(Dataset excerpts)
◆ ◆ ◆ ◆ ◆ ◆ ◆

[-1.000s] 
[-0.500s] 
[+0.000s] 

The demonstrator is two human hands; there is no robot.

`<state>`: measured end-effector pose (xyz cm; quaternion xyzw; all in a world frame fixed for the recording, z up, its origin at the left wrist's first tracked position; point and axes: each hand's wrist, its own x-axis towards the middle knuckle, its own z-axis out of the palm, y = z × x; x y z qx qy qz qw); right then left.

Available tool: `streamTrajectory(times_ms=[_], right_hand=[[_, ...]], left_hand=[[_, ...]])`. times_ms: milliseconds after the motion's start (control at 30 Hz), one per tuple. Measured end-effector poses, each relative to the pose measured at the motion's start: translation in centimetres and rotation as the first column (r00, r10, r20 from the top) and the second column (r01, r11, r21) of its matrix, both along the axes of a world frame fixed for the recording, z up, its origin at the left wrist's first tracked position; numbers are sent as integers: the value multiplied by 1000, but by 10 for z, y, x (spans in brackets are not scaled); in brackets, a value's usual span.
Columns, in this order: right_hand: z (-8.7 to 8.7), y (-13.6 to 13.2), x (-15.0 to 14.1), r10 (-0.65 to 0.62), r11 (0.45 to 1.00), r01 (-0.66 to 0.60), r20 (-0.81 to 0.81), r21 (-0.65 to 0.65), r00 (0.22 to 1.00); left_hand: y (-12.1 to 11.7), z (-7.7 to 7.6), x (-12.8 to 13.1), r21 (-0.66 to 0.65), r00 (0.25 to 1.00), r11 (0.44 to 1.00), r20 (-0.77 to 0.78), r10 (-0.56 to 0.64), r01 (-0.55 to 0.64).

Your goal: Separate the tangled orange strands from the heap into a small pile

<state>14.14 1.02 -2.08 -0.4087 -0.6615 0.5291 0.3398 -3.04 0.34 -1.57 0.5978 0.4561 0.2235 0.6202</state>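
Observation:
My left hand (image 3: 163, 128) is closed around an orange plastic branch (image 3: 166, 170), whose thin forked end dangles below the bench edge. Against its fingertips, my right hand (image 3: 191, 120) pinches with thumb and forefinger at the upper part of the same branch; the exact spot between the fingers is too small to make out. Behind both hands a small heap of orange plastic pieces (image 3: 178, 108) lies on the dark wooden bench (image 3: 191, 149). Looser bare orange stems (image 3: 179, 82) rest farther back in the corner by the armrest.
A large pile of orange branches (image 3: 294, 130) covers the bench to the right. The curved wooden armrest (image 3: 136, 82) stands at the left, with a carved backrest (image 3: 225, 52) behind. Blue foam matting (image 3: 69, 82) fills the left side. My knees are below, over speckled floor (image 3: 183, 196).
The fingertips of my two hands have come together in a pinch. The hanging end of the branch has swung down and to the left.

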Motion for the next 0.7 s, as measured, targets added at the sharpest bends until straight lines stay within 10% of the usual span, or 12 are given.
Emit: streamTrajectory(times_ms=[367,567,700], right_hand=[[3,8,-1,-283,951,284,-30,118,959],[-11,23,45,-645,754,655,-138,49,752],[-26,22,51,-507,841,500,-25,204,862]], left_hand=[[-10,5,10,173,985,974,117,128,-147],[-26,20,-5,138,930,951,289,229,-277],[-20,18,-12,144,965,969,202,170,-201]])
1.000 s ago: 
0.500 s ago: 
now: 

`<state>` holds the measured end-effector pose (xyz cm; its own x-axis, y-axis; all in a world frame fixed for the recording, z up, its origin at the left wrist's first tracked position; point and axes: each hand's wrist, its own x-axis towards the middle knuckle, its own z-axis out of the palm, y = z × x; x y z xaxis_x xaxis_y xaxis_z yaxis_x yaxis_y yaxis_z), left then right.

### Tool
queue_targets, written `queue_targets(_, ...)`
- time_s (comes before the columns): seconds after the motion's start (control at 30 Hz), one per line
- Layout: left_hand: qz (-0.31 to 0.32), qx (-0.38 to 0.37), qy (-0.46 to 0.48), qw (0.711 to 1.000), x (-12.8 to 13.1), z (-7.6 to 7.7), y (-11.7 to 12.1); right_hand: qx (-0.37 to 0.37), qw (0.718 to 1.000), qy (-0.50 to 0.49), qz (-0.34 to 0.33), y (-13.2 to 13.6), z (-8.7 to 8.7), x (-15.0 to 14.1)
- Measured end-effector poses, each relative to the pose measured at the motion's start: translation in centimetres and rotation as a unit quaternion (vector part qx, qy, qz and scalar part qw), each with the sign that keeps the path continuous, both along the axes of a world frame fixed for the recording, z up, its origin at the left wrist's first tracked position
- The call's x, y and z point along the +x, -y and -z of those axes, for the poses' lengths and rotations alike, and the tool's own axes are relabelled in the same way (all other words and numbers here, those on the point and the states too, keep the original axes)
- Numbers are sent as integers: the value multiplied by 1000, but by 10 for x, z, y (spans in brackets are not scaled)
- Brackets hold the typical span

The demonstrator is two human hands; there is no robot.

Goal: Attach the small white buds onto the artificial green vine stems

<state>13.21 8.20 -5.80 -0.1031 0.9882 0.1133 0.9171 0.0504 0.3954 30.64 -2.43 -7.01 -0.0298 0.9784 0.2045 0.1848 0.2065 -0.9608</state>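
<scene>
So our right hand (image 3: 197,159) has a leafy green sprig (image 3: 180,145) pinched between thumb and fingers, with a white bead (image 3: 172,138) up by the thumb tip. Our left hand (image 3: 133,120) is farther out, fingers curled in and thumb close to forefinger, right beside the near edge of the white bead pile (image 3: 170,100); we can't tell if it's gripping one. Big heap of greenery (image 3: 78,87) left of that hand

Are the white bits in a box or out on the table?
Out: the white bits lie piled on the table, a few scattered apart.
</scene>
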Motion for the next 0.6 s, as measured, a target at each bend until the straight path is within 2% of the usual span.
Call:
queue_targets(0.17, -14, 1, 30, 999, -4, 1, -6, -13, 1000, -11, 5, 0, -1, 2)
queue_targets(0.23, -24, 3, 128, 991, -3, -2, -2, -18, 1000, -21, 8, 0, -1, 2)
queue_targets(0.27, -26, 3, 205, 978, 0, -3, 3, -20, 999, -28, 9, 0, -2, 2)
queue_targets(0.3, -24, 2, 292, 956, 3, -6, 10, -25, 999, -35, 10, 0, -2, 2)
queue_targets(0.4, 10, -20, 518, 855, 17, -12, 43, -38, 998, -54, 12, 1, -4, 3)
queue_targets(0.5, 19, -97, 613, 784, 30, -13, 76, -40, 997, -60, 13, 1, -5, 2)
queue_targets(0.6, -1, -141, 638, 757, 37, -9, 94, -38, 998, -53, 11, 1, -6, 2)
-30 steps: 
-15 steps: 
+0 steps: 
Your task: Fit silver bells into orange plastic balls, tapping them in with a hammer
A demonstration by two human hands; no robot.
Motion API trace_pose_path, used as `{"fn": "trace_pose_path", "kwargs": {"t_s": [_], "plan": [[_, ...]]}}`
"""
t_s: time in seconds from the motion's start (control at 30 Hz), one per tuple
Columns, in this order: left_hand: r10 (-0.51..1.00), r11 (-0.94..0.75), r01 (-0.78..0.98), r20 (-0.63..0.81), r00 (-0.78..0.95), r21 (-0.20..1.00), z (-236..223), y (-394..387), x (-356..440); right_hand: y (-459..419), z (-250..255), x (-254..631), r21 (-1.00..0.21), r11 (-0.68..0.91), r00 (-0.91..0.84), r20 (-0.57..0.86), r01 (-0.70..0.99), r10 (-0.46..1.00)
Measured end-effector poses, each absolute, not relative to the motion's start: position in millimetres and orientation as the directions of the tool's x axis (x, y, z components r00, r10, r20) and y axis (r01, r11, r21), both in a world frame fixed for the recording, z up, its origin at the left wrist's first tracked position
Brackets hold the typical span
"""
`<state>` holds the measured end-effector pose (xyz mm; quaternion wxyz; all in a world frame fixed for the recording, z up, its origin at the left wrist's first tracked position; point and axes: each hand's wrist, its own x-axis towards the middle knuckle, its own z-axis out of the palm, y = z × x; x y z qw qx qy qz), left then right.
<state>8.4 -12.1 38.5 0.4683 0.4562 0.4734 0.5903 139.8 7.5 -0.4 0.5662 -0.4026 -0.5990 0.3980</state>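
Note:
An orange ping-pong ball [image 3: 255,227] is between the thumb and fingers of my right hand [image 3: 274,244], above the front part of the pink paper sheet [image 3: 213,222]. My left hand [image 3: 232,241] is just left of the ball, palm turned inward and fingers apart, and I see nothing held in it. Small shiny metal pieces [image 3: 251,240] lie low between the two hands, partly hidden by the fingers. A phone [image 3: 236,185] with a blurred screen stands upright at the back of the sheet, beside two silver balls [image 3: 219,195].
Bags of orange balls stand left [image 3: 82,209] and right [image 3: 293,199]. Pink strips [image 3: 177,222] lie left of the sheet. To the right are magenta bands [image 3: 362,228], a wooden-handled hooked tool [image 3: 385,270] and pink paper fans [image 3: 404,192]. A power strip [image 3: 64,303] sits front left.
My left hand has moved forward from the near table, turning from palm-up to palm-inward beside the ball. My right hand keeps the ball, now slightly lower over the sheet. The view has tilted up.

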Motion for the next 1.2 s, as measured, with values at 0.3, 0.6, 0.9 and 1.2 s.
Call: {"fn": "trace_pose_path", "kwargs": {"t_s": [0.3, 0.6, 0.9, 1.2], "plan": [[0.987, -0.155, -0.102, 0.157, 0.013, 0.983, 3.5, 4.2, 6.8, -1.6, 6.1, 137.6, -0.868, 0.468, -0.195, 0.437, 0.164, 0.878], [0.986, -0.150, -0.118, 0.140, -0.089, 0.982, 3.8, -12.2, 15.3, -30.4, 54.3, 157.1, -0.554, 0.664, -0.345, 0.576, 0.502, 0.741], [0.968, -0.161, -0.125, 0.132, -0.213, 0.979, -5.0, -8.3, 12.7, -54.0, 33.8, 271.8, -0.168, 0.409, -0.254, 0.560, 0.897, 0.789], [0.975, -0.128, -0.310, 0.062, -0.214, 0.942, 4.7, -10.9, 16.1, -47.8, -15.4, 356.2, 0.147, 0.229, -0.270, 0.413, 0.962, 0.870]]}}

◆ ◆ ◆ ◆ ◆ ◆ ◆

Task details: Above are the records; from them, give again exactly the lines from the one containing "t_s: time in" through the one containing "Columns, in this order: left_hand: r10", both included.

Solved problem:
t_s: time in seconds from the motion's start (control at 30 Hz), one per tuple
Columns, in this order: left_hand: r10 (-0.51..1.00), r11 (-0.94..0.75), r01 (-0.78..0.98), r20 (-0.63..0.81), r00 (-0.78..0.95), r21 (-0.20..1.00), z (-236..223), y (-394..387), x (-356..440); right_hand: y (-459..419), z (-250..255), x (-254..631), r21 (-1.00..0.21), r11 (-0.68..0.91), r00 (-0.91..0.84), r20 (-0.57..0.86), r01 (-0.70..0.99), r10 (-0.46..1.00)

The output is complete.